Records drawn from a dataset:
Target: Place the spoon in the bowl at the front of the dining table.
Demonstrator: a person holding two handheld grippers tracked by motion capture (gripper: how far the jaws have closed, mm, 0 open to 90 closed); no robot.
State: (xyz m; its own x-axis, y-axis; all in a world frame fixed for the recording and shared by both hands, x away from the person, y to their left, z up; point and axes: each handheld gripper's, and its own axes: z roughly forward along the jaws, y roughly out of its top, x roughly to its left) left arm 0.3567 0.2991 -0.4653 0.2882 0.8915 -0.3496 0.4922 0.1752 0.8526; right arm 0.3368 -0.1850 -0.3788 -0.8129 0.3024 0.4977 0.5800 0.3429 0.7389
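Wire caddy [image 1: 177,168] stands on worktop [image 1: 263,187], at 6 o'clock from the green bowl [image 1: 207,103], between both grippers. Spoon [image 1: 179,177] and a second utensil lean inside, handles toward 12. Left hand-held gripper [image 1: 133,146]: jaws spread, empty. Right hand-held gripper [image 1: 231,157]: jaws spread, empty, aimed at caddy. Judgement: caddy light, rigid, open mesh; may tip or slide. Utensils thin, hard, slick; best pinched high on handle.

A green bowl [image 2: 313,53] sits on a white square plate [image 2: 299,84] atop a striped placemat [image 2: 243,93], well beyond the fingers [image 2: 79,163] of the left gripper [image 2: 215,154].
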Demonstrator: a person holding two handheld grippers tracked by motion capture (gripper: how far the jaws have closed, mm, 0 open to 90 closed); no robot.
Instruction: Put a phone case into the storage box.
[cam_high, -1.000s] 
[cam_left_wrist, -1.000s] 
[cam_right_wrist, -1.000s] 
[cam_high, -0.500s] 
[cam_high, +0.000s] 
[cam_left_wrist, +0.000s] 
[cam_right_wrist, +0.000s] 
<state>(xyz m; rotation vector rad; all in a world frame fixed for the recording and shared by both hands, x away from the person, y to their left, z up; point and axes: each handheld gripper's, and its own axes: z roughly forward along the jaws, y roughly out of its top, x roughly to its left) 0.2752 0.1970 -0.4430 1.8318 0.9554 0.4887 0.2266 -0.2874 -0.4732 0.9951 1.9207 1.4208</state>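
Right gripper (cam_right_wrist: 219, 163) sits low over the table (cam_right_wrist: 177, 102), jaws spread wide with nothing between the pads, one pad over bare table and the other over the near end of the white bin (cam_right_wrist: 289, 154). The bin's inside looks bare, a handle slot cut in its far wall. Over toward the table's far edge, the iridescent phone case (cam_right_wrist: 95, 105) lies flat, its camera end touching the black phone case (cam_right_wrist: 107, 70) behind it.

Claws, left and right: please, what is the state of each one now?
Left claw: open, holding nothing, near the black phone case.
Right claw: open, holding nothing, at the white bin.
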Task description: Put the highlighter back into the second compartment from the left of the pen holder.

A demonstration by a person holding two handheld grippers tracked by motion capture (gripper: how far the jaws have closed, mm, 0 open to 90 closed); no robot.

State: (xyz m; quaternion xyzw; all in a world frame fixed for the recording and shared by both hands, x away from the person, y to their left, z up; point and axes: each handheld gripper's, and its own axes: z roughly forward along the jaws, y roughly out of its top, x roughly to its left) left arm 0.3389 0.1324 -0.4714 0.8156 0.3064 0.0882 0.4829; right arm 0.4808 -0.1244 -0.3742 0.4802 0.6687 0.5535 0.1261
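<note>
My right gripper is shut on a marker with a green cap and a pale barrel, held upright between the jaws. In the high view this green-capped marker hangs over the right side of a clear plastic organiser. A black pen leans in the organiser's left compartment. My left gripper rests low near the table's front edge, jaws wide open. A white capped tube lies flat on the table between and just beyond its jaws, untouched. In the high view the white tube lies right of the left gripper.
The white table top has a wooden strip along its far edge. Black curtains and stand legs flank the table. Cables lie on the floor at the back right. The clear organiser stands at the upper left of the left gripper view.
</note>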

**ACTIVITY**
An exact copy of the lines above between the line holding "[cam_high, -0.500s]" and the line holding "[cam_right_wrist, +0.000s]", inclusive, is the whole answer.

**EXERCISE ANSWER**
[cam_high, -0.500s] 
[cam_high, +0.000s] 
[cam_left_wrist, +0.000s] 
[cam_right_wrist, +0.000s] 

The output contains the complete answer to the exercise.